Over the past few weeks there has been an upsurge in attacks on aid workers in Pakistan, many of them linked to a national polio eradication campaign in one of the world’s last three countries where the disease remains endemic. In December 2012 the UN Children’s Fund (UNICEF) and the World Health Organization (WHO) suspended their anti-polio vaccination campaign after nine workers were killed in attacks in Karachi and Khyber-Pakhtunkhwa.
Polio workers, including those working for the UN, were also targeted earlier in 2012. Beyond the polio campaign, aid workers in general are starting to feel more hostility to their work. In an attack on 5 January, two aid workers with Al-Khidmat Foundation, an NGO working in education, were shot dead in the northwestern city of Charsadda. There was similarly no warning when gunmen killed seven aid workers with local NGO Support With Working Solution (SWWS) in the Swabi District of Pakistan’s Khyber-Pakhtunkhwa (KP) Province on 1 January.
And still the same old tiresome drums continued to beat, as they still do, Look at the reactions from India (and the jingoistic treatment given them by a rabid media):
India Today – “Military encounter on the LoC last week is threatening to erode the hard-fought gains in relaxing trade and visa regimes by India and Pakistan in recent times. The rhetoric is shrill in India, which claims it has been grievously wronged.”
Economic Times – “India has ruled out high-level talks with Pakistan to de-escalate hostilities and normalise bilateral relations, people familiar with the situation said. The position is in line with Prime Minister Manmohan Singh’s statement…”
Times of India – “India will maintain a tough outlook on Pakistan even as the LoC quietened after a fortnight of bruising skirmishes. At a meeting of the Cabinet Committee on Security (CCS) on Thursday, it was agreed that India would not respond immediately…”

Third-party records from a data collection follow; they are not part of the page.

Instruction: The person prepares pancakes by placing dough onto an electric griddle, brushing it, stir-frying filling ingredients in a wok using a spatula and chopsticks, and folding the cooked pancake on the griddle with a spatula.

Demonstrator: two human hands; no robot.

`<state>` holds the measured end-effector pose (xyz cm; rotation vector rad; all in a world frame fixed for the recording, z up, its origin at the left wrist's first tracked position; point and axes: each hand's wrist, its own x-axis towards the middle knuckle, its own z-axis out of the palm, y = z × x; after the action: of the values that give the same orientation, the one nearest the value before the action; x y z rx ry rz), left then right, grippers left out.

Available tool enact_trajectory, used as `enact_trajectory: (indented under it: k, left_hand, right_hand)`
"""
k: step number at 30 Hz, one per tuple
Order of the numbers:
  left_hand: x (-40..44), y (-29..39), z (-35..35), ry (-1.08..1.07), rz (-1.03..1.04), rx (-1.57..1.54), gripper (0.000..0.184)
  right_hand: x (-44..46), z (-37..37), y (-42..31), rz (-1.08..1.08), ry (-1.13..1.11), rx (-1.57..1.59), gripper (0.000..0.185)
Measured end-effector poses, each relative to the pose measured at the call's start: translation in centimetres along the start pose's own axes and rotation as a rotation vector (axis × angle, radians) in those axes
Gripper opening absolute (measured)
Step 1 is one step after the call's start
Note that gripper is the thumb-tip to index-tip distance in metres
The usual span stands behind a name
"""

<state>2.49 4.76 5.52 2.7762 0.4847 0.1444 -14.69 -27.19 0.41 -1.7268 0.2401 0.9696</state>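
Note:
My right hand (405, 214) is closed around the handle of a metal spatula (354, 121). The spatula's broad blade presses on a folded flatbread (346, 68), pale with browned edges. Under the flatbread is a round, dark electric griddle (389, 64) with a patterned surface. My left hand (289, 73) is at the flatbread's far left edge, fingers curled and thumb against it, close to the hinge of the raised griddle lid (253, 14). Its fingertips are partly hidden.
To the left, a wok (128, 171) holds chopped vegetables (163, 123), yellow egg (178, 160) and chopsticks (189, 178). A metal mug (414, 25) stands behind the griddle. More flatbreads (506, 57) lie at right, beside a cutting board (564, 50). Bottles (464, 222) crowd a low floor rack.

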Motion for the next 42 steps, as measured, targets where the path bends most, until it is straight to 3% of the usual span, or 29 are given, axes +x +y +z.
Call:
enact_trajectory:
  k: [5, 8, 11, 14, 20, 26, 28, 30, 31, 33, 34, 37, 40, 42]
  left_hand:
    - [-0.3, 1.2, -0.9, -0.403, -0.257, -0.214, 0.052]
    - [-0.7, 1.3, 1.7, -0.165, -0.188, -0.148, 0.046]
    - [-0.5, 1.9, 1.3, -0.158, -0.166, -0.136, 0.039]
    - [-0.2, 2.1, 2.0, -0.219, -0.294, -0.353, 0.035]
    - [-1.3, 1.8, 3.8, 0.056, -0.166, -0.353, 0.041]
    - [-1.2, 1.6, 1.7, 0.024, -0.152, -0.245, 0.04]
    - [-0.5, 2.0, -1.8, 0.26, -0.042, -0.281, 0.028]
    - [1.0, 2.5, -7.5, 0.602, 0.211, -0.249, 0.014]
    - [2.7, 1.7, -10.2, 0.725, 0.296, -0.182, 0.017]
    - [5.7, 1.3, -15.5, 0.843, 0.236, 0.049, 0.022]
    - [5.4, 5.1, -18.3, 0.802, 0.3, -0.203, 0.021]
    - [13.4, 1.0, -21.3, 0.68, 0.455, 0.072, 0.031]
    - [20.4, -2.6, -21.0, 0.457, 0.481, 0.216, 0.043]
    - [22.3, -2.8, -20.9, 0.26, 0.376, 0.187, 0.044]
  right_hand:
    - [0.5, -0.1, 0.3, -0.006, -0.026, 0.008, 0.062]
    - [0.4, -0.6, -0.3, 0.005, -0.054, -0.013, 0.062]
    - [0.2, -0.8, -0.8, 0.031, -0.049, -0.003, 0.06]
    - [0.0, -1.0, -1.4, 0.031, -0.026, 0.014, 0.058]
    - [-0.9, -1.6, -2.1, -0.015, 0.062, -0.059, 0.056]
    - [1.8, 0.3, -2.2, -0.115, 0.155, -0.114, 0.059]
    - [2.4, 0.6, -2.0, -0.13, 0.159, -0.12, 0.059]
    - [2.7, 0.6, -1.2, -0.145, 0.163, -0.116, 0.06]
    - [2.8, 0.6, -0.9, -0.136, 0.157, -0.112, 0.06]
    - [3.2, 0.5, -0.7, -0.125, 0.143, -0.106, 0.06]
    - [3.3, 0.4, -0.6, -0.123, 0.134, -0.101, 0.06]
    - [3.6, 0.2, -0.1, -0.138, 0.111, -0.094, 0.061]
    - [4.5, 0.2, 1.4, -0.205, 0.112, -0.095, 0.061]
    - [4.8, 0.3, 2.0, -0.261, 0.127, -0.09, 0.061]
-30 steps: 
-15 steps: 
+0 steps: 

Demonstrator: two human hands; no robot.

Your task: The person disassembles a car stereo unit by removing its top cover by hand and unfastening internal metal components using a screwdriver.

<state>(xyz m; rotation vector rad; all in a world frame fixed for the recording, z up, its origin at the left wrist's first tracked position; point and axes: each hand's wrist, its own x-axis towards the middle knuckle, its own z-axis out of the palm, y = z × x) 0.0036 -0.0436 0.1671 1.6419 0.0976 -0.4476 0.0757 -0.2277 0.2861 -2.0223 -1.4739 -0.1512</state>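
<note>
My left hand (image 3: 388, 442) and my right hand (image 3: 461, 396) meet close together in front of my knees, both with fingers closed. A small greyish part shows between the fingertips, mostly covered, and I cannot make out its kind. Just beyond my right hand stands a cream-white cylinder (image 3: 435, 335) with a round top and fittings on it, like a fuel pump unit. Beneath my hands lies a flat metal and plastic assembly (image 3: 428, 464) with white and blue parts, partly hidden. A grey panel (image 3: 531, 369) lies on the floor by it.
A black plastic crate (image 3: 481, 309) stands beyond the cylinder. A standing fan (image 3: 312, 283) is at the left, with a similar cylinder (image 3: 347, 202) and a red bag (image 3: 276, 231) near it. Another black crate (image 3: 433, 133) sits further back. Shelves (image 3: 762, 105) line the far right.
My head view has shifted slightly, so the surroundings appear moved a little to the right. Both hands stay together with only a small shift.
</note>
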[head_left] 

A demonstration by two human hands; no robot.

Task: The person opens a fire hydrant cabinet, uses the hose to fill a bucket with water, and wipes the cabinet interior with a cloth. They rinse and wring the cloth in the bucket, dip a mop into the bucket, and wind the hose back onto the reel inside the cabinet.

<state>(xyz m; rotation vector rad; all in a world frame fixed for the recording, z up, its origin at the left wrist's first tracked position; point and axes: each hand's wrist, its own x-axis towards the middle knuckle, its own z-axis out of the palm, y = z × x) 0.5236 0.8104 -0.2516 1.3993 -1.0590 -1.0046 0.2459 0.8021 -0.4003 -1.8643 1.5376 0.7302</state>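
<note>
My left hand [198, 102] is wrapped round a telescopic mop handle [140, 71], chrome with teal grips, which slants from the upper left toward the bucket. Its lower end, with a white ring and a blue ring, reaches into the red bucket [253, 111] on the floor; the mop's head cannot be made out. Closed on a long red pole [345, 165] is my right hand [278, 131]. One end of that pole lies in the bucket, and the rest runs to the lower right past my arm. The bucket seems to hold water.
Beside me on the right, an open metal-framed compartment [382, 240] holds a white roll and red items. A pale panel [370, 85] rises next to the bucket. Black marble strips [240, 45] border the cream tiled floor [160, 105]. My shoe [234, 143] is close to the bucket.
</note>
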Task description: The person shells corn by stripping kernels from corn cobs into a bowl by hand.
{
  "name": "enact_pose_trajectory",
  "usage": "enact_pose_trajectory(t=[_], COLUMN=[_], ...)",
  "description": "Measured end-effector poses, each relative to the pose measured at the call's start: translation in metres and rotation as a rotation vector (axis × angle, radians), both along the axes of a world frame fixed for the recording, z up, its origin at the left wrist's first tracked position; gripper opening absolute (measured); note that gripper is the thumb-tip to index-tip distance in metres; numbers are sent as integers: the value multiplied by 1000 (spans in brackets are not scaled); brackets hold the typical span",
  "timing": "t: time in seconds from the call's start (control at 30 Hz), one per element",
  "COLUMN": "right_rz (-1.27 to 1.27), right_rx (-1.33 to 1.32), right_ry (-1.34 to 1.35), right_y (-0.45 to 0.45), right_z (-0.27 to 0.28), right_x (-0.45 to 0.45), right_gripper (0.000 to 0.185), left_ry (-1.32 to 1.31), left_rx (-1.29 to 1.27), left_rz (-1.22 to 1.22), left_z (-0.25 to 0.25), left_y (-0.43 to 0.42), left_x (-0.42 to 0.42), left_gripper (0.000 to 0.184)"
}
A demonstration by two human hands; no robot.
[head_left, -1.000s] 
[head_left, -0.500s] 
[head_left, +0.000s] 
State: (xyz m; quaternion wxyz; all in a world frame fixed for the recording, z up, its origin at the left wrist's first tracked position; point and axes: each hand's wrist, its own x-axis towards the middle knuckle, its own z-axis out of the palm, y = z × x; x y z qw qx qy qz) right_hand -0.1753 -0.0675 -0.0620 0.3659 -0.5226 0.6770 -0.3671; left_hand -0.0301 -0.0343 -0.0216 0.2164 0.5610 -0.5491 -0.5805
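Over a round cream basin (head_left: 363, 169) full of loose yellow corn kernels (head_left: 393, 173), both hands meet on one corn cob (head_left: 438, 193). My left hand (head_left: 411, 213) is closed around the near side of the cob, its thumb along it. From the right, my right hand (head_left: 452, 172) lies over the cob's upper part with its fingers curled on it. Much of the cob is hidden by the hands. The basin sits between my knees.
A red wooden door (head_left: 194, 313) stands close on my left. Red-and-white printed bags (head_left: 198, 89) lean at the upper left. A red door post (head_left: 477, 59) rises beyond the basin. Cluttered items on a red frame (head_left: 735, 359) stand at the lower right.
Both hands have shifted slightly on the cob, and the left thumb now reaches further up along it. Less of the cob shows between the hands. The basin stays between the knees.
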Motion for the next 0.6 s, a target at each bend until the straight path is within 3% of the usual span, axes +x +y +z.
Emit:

BBC – “India’s foreign minister says he will “not rush” into talks with his Pakistani counterpart to defuse military tensions in Kashmir. Salman Khurshid’s remarks came after Hina Rabbani Khar’s call for a dialogue between the two ministers.”
DNA – “India’s army chief threatened to retaliate against Pakistan for the killing of two soldiers in fighting near the border of the disputed region of Kashmir, saying he had asked his commanders there to be aggressive in the face of provocation.”
Lost altogether in this teeth-gnashing mêlée of trouble-making are the efforts made by Pakistani and Indian people, such as the India Pakistan Soldiers Initiative (IPSI) for peace when they met at the Pakistan Red Crescent Society offices in Pakistan. Peace between the peoples of Pakistan and India that has nothing to do with the red-eyed posturing over the Line of Control and over Jammu and Kashmir will be our own responsibility.